» **What the task requires**
All of the data must be printed exactly; please include every line.
-- Opening Marker --
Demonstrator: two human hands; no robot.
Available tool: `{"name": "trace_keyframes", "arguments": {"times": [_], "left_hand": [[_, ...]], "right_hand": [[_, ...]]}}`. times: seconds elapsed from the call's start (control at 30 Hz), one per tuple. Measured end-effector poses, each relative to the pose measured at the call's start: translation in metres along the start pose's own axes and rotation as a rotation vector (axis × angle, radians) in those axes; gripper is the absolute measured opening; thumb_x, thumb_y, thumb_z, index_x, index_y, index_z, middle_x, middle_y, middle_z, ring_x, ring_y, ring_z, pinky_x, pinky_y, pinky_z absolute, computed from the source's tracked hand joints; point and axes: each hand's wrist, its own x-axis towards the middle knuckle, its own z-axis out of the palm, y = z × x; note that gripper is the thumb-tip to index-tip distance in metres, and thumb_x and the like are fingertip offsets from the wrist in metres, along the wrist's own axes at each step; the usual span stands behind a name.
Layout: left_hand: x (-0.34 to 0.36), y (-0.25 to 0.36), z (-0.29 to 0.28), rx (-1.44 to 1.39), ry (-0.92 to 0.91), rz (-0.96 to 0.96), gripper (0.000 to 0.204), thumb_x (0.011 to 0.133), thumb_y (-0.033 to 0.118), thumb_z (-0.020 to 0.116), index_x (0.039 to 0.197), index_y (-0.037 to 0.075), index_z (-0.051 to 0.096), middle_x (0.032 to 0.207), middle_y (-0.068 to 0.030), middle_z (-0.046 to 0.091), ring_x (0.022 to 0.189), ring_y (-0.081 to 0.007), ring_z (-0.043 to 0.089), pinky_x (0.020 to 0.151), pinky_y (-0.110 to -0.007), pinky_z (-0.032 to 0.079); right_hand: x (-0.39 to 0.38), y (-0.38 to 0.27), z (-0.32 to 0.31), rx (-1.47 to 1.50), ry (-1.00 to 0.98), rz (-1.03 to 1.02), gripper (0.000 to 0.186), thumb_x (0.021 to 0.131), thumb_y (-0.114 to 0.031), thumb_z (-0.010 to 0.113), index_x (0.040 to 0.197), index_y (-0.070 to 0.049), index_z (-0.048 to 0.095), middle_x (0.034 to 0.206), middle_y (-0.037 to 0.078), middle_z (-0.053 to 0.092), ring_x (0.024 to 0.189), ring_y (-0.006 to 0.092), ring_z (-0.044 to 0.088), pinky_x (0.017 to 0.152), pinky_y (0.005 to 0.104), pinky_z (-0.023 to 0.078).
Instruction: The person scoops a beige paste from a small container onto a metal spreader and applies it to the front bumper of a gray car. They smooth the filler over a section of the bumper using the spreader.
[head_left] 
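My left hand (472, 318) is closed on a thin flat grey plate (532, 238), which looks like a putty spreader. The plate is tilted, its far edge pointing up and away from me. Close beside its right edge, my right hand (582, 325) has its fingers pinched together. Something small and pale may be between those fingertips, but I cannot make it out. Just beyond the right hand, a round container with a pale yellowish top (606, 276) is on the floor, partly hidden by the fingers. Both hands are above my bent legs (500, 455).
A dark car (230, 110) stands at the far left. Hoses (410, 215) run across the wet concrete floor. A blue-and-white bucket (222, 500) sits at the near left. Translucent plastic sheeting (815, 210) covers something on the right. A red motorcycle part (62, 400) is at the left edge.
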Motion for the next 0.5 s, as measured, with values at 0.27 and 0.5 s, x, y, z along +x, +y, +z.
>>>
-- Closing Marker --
» **Result**
Demonstrator: two human hands; no robot.
Available tool: `{"name": "trace_keyframes", "arguments": {"times": [_], "left_hand": [[_, ...]], "right_hand": [[_, ...]]}}`. times: seconds elapsed from the call's start (control at 30 Hz), one per tuple. Measured end-effector poses, each relative to the pose measured at the call's start: translation in metres along the start pose's own axes and rotation as a rotation vector (axis × angle, radians) in those axes; gripper is the absolute measured opening; thumb_x, thumb_y, thumb_z, index_x, index_y, index_z, middle_x, middle_y, middle_z, ring_x, ring_y, ring_z, pinky_x, pinky_y, pinky_z absolute, computed from the source's tracked hand joints; point and axes: each hand's wrist, its own x-axis towards the middle knuckle, its own z-axis out of the palm, y = z × x; note that gripper is the thumb-tip to index-tip distance in metres, and thumb_x and the like are fingertip offsets from the wrist in metres, along the wrist's own axes at each step; the usual span stands behind a name.
Layout: left_hand: x (-0.34 to 0.36), y (-0.25 to 0.36), z (-0.29 to 0.28), rx (-1.44 to 1.39), ry (-0.92 to 0.91), rz (-0.96 to 0.96), gripper (0.000 to 0.204), thumb_x (0.011 to 0.133), thumb_y (-0.033 to 0.118), thumb_z (-0.020 to 0.116), index_x (0.039 to 0.197), index_y (-0.037 to 0.075), index_z (-0.051 to 0.096), middle_x (0.032 to 0.207), middle_y (-0.068 to 0.030), middle_z (-0.046 to 0.091), ring_x (0.022 to 0.189), ring_y (-0.081 to 0.007), ring_z (-0.043 to 0.089), pinky_x (0.020 to 0.151), pinky_y (-0.110 to -0.007), pinky_z (-0.032 to 0.079); right_hand: x (-0.39 to 0.38), y (-0.38 to 0.27), z (-0.32 to 0.31), rx (-1.47 to 1.50), ry (-1.00 to 0.98), rz (-1.03 to 1.02), gripper (0.000 to 0.186), thumb_x (0.021 to 0.131), thumb_y (-0.114 to 0.031), thumb_z (-0.010 to 0.113), index_x (0.040 to 0.197), index_y (-0.070 to 0.049), index_z (-0.048 to 0.095), middle_x (0.034 to 0.206), middle_y (-0.037 to 0.078), middle_z (-0.053 to 0.092), ring_x (0.024 to 0.189), ring_y (-0.006 to 0.092), ring_z (-0.044 to 0.088), pinky_x (0.017 to 0.152), pinky_y (0.005 to 0.104), pinky_z (-0.023 to 0.078).
Instruction: The person scoops a beige paste from a small container onto a metal spreader and applies it to the front bumper of a gray car. They smooth the filler over a section of the bumper using the spreader.
[head_left] 
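My left hand (472, 318) is closed on a thin flat grey plate (532, 238), which looks like a putty spreader. The plate is tilted, its far edge pointing up and away from me. Close beside its right edge, my right hand (582, 325) has its fingers pinched together. Something small and pale may be between those fingertips, but I cannot make it out. Just beyond the right hand, a round container with a pale yellowish top (606, 276) is on the floor, partly hidden by the fingers. Both hands are above my bent legs (500, 455).
A dark car (230, 110) stands at the far left. Hoses (410, 215) run across the wet concrete floor. A blue-and-white bucket (222, 500) sits at the near left. Translucent plastic sheeting (815, 210) covers something on the right. A red motorcycle part (62, 400) is at the left edge.
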Motion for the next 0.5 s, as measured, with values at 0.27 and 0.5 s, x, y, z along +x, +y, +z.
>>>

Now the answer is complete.